Maar in de jaren voorafgaand aan Cohens dood deze week op 82-jarige leeftijd bereikte ‘Hallelujah’ het soort popculturele verzadiging dat we eerder associëren met liedjes van onder anderen Justin Timberlake, om maar eens een ster te noemen die op sociale media snel rouwde om Cohens heengaan.
“A spirit and soul beyond compare,” twitterde Timberlake.
Cohen’s stem was die van een vertrouwde vriend die ’s avonds laat vertrouwelijkheden deelde, een bron van diepte in plaats van breedte.
Lang voordat hij een favoriet van beroemdheden was, bouwde Cohen aan een toegewijde cultus van literaire types met bedachtzame, poëtische liedjes als “Suzanne” en “Bird on the Wire” over religie en romantiek. Uiteindelijk werd Cohen beroemd, samen met de vocale waardering van collega-songwriters als Bob Dylan, die hem door depressies en financiële problemen heen hielpen.
Maar vertegenwoordigt Cohens grootste song een cruciale misvatting over zijn werk?
Als je naar “Hallelujah” luistert met een oor dat is afgestemd op hits, begrijp je tenminste een beetje waarom Cohens platenmaatschappij aanvankelijk weigerde “Various Positions” uit te brengen.”
“Kijk, Leonard,” zei de president van het label tegen de zanger, volgens de overlevering, “we weten dat je geweldig bent, maar we weten niet of je ook goed bent.”

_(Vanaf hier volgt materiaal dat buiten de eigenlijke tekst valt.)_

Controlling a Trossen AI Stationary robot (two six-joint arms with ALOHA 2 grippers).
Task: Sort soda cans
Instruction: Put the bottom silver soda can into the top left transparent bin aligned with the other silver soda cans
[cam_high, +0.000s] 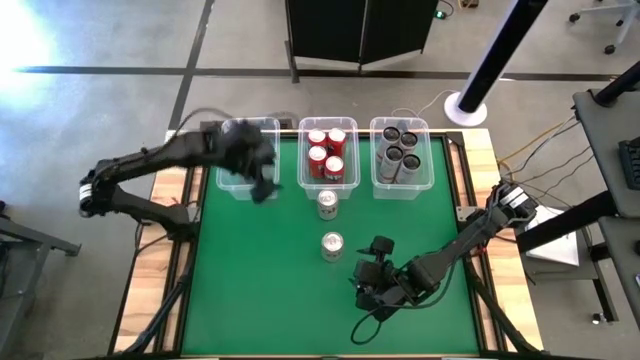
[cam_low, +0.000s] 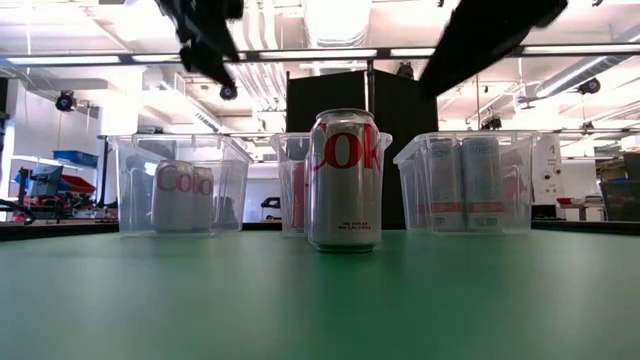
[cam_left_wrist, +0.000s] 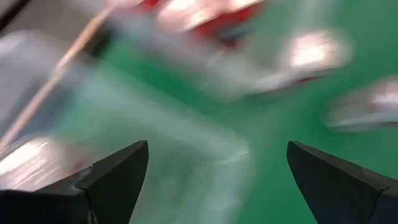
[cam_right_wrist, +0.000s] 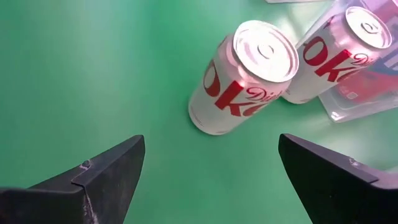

En inderdaad, het was niet het low-rent “Hallelujah” uit “Various Positions” dat uiteindelijk aansloeg, maar eerder een schijnbaar eindeloze reeks coverversies, de een nog huileriger dan de ander.
In 2001 dook John Cale’s vertolking op in de film “Shrek”. In 2002 gebruikte “The West Wing” Jeff Buckley’s versie als soundtrack voor een cruciaal moment. Timberlake zong het lied in 2010 tijdens een liefdadigheidsuitzending voor de overlevenden van de aardbeving in Haïti dat jaar.
En nog maar een paar maanden geleden deed Tori Kelly “Hallelujah” tijdens de Emmy Awards van dit jaar, waar haar optreden bedoeld was om tranen te plengen als onderdeel van het “In Memoriam” eerbetoon aan onlangs overleden televisiemensen.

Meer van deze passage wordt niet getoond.